= Required work =
From the line that includes "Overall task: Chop" to the last line of the data, quote each line precisely; both boundary lines belong in the answer.
- - -
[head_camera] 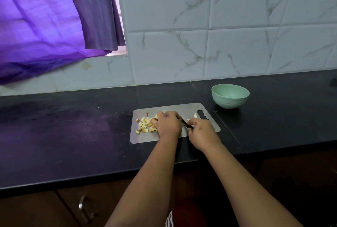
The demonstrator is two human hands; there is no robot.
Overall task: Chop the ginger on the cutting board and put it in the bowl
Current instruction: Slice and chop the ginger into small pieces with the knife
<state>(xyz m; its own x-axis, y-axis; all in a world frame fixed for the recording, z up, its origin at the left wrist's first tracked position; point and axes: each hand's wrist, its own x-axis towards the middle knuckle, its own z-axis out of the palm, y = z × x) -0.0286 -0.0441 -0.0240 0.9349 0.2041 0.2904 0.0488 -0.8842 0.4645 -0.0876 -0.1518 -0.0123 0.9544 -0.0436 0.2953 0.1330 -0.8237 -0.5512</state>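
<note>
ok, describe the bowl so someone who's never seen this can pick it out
Start at the black countertop under the marble-tiled wall. On it lies a metal cutting board with chopped ginger; the bowl stands just beyond the board's far right corner. It is the only round, pale green thing there, and looks empty.

We see a black counter (73, 135) below a tiled wall. A grey cutting board (145, 136) lies flat on it, under our hands. A green bowl (230, 96) stands on the counter beyond our knife grip, to its right, near the board's corner.
</note>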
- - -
= Completed task =
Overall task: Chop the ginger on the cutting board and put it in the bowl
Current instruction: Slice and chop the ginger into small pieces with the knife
<state>(xyz m; its own x-axis, y-axis; all in a world frame fixed for the recording, z up, its origin at the left wrist's first tracked position; point and axes: each hand's wrist, its own x-axis towards the middle knuckle, its own z-axis out of the palm, y = z × x) -0.0286 -0.0441 -0.0240 0.9349 0.2041 0.2904 0.0488 -0.8842 0.4645 -0.0876 -0.1518 -0.0123 0.9544 -0.0436 0.2953 0.1330 -0.8237 -0.5512</state>
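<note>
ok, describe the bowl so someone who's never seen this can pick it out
Start at the black countertop under the marble-tiled wall. On it lies a metal cutting board with chopped ginger; the bowl stands just beyond the board's far right corner. It is the only round, pale green thing there, and looks empty.

We see a black counter (73, 135) below a tiled wall. A grey cutting board (145, 136) lies flat on it, under our hands. A green bowl (230, 96) stands on the counter beyond our knife grip, to its right, near the board's corner.
</note>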

No further output is needed.